Problem to solve = The required result is one figure, the count of lines below with the string "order" in them.

[Records from a collection]
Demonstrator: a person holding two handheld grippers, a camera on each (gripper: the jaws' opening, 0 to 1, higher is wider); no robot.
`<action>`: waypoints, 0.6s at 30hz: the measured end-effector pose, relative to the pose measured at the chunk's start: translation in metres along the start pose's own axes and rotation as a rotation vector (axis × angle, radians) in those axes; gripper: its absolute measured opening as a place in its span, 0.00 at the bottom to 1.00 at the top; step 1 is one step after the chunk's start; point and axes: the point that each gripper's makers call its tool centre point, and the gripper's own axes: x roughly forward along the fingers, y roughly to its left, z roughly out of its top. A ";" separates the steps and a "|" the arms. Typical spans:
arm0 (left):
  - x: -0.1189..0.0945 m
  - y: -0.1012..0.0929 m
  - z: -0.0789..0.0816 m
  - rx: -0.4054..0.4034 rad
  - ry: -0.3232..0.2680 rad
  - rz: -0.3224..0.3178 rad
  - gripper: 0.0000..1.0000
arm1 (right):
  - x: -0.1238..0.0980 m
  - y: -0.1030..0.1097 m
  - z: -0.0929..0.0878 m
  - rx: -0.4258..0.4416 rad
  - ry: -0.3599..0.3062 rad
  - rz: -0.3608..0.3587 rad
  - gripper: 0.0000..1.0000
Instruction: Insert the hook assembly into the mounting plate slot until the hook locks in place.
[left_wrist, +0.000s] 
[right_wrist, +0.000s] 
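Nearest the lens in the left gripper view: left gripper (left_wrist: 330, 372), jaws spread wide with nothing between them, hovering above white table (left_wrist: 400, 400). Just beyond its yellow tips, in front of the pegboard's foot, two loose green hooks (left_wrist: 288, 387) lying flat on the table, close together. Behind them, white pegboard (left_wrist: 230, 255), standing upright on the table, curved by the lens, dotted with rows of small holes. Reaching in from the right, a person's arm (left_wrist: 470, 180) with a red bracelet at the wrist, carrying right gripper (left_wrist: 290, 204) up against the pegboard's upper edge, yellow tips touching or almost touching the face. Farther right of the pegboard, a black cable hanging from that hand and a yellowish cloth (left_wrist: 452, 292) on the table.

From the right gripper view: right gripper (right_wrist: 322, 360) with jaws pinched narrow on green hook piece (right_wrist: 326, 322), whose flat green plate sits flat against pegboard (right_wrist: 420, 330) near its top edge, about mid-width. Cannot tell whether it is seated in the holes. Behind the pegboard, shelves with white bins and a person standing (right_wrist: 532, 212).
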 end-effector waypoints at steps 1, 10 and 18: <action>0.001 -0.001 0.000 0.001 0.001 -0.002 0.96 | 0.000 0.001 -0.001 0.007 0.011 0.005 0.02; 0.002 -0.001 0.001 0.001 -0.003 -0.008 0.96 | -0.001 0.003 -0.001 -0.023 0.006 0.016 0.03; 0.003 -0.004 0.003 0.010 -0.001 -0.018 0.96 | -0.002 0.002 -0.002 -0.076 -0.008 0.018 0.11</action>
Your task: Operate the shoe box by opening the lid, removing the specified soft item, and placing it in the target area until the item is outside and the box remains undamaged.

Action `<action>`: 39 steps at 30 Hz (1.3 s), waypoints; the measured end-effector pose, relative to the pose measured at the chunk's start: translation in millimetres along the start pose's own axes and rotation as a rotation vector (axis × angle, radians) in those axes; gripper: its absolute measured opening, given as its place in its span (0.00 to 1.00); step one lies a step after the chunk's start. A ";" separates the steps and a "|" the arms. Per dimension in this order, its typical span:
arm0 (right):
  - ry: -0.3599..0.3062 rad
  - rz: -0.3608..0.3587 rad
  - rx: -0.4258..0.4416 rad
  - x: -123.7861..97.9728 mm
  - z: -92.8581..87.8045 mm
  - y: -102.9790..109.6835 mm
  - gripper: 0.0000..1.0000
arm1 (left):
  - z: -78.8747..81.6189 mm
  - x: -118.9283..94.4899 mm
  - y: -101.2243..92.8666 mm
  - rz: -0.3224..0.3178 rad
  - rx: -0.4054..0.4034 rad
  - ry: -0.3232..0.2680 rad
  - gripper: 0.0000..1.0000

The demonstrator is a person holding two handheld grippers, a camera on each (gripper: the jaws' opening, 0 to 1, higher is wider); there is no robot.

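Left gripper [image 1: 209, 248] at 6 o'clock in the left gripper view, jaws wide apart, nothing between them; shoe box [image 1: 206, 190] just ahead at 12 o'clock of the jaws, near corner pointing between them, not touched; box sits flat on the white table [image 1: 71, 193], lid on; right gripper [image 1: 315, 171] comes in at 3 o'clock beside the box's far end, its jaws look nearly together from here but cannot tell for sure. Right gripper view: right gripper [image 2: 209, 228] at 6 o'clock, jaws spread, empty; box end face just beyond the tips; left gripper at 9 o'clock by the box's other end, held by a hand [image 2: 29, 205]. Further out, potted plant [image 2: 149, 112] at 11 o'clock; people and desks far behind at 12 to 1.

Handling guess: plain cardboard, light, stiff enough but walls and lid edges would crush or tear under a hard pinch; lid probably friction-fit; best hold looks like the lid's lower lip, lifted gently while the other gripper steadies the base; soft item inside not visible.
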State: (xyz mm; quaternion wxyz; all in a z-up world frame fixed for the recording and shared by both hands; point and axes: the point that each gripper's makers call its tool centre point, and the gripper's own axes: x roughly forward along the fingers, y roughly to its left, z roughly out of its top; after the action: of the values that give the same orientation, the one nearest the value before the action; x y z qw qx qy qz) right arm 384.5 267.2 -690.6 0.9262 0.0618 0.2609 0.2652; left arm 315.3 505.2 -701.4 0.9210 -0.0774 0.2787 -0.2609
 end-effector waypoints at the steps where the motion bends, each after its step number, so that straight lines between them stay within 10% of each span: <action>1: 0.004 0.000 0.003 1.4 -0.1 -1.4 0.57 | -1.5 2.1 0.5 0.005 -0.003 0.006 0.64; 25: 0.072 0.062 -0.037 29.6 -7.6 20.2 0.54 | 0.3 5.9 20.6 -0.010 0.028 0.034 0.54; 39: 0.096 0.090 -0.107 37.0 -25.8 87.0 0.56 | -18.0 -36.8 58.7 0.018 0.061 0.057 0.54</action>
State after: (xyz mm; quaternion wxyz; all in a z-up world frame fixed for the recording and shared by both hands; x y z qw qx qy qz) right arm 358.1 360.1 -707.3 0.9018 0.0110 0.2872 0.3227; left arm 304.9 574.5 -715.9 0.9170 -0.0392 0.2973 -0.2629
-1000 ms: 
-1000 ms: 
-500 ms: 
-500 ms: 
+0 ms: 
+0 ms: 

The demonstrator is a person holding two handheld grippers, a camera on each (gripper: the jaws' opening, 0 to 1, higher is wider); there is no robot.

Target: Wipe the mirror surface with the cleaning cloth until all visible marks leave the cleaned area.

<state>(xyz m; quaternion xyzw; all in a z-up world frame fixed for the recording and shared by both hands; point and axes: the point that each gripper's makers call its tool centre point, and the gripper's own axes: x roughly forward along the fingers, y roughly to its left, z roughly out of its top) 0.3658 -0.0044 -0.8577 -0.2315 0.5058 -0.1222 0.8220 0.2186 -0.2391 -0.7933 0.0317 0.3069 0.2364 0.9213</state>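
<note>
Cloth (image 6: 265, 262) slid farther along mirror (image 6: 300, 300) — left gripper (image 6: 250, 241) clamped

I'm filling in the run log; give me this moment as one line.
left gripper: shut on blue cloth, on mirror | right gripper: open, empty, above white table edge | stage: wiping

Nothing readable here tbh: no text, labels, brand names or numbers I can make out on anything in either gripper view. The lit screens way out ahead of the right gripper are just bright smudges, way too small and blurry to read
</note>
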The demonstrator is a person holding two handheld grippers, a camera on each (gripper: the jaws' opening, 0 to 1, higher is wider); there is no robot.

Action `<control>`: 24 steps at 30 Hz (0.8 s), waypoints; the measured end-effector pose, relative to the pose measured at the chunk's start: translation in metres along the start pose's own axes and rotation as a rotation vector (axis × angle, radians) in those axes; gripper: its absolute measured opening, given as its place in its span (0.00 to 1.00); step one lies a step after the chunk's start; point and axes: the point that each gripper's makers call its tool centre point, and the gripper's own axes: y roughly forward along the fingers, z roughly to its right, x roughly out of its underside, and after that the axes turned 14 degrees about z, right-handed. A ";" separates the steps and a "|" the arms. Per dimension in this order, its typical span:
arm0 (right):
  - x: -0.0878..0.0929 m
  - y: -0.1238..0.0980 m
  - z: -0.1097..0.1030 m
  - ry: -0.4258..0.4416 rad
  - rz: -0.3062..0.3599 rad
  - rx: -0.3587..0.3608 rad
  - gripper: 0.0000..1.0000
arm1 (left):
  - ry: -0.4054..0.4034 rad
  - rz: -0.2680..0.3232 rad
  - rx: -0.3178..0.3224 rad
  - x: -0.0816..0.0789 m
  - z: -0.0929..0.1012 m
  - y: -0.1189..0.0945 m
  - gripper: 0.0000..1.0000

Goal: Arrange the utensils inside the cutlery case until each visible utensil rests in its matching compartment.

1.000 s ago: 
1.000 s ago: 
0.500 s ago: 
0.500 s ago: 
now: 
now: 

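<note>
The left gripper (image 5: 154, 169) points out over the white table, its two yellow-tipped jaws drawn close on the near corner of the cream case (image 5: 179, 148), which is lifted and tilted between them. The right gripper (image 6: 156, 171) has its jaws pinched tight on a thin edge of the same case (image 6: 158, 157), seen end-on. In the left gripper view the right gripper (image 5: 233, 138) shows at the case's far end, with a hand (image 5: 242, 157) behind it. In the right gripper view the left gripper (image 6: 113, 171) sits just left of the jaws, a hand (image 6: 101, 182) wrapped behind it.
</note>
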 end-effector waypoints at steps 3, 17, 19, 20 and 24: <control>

Task answer = 2